The impending confirmation of Millett and two additional Obama nominees to the D.C. Circuit, expected by Christmas, will mean seven Democratic-appointed full-time judges compared with four Republican-appointed ones on a court that hears many of the most important cases on the powers of the federal government.
The court has been evenly composed of Democratic- and Republican-appointed judges since Sri Srinivasan was confirmed in May.
Senate Democrats last month voted to abolish the filibuster for most federal judgeships, obliterating a long-standing Senate rule that Democrats also had used during Republican presidencies to keep people they considered extreme off the lower courts.
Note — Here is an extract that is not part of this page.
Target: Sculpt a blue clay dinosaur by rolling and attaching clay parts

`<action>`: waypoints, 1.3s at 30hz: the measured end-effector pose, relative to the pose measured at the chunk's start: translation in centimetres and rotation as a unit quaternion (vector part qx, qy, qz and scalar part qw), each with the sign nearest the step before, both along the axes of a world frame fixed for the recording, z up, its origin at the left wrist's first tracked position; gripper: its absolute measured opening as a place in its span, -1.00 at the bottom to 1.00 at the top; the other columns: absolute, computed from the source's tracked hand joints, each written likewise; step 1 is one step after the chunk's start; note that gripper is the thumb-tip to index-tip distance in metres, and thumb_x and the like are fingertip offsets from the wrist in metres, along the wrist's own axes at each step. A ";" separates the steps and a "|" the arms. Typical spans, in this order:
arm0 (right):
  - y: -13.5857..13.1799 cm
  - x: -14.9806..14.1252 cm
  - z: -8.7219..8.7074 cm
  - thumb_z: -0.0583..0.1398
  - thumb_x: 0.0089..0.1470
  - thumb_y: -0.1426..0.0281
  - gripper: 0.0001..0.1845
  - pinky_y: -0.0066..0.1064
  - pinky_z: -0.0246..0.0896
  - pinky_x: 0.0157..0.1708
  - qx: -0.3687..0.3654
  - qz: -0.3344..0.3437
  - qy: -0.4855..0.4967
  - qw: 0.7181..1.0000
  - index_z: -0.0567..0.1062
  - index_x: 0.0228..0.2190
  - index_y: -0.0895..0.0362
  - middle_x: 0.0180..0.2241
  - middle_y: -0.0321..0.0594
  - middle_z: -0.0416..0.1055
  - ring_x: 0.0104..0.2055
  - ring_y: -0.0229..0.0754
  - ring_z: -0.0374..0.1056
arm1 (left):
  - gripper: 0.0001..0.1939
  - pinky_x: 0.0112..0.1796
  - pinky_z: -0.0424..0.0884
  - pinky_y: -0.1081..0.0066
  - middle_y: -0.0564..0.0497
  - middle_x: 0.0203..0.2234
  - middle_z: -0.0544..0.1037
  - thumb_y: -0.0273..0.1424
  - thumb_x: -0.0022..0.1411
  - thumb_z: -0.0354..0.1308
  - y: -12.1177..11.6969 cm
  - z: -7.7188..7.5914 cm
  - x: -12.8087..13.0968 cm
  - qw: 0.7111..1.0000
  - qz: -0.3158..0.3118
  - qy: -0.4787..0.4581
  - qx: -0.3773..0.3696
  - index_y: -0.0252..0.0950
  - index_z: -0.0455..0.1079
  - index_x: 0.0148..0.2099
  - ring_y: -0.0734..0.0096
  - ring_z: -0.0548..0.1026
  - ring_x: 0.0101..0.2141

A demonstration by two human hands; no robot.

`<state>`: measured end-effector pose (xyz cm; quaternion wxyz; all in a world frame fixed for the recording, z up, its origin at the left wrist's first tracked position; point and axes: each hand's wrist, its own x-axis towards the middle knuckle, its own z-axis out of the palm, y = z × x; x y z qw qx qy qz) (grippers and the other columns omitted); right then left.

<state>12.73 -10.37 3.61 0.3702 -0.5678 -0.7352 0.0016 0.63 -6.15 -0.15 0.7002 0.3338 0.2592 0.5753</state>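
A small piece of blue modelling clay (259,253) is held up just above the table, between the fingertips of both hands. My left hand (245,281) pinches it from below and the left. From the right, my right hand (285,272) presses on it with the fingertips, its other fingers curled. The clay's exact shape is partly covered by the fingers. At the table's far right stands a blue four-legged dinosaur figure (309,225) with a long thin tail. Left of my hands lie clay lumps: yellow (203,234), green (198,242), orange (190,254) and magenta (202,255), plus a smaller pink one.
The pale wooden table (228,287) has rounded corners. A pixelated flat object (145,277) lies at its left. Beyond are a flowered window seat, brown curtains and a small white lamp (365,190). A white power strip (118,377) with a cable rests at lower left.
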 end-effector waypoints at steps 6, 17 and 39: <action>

Many liberals hope that President Obama and the Democratic-controlled Senate will take the opportunity to fill numerous judicial vacancies nationwide without having to worry about Republican filibusters.
Initially, however, the effect on the D.C. court, if any, may be modest. Unlike most federal appeals courts, the D.C. Circuit rarely meets as a group to issue opinions. But like other such courts, it issues most of its decisions in three-judge panels.
Close observers of the D.C. Circuit say the addition of Millett, plus Georgetown University law professor Nina Pillard and U.S. District Court Judge Robert L. Wilkins — who personally won a landmark settlement against the Maryland State Police for racial profiling — will over time counter the rising influence of two arch-conservatives appointed by President George W. Bush.
The observers, who did not want to be identified discussing the inner workings of the court, said the arrival in 2005 and 2006, respectively, of Janice Rogers Brown, a former California Supreme Court justice, and Brett Kavanaugh, a former top Whitewater prosecutor, changed the internal dynamics of the court.
Brown and Kavanaugh have been outspoken dissenters, which some feel has disturbed the tradition of comity on the court. And on panels where they teamed with fellow Republican appointees to form a majority, as in the EPA case, they managed to pull the court’s decisions to the right.
The arrival of three Obama-appointed judges probably will change that, White House Counsel Kathryn Ruemmler said. “I think it’s really great for a very important court that decides issues of national importance,” she said.
Theoretically, the change in the filibuster rule will also improve Obama’s ability to influence other appeals courts and district courts across the country. But in most states, he is encountering a new problem. Republicans are retaliating for the filibuster rule change by using another powerful tool to block nominees to other courts.
The reason is another arcane Senate tradition called the blue slip, for the colored piece of paper that both senators of a nominee’s home state are asked to return to a Senate committee considering a nominee from that state.
An unfavorable comment from a nominee’s senator, or no opinion at all, has traditionally been enough to prevent a hearing and kill a nomination. And with at least one Republican senator in 31 states, some instances of withholding blue slips have emerged since the filibuster rule was changed. Republican senators in Arizona are trying to block approval of judges they had previously recommended.
“The reforms were wonderful, but no one thinks they ended anything,” said Nan Aron of the liberal lobbying group Alliance for Justice. “The fight goes on because the stakes are so huge.”
Even the White House acknowledged that, despite all the hoopla about Obama’s potential ability to remake the federal judiciary, Republicans’ hold over the confirmation process has only been loosened, not broken.
“The filibuster rule itself was not . . . the only source of obstruction,” Ruemmler said. “I think in many ways the blue-slip rule is more problematic.”
Pressure is mounting on Senate Judiciary Committee Chairman Patrick J. Leahy (D-Vt.) to follow the filibuster change with modifications to the blue-slip tradition. Leahy has said he would continue to observe the tradition unless Republicans “abuse” their prerogatives.
But Ruemmler predicted the White House would have an easier time confirming judges in liberal states such as California, New York and Maryland. In those states, there would be no impediment to nominating progressive judges who would not have been nominated previously because of fears they could not be confirmed.
“I think that it will make a pretty significant difference for courts of appeal from states with two Democratic senators,” Ruemmler said.